**WHAT YOU WILL DO**
Starting at the first line of the listing below and ending at the line with "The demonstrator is", copy each line exactly.

**COLLECTED DATA**
──────────
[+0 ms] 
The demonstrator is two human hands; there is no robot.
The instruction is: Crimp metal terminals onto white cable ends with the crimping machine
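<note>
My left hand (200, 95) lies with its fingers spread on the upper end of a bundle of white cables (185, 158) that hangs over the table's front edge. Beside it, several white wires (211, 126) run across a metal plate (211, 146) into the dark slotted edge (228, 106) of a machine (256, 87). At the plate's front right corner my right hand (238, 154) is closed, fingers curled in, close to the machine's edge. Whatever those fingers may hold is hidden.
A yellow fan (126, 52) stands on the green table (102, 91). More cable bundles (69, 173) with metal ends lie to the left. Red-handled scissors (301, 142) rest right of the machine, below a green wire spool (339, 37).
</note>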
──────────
**WRITTEN SOLUTION**
[+0 ms] 
The demonstrator is two human hands; there is no robot.

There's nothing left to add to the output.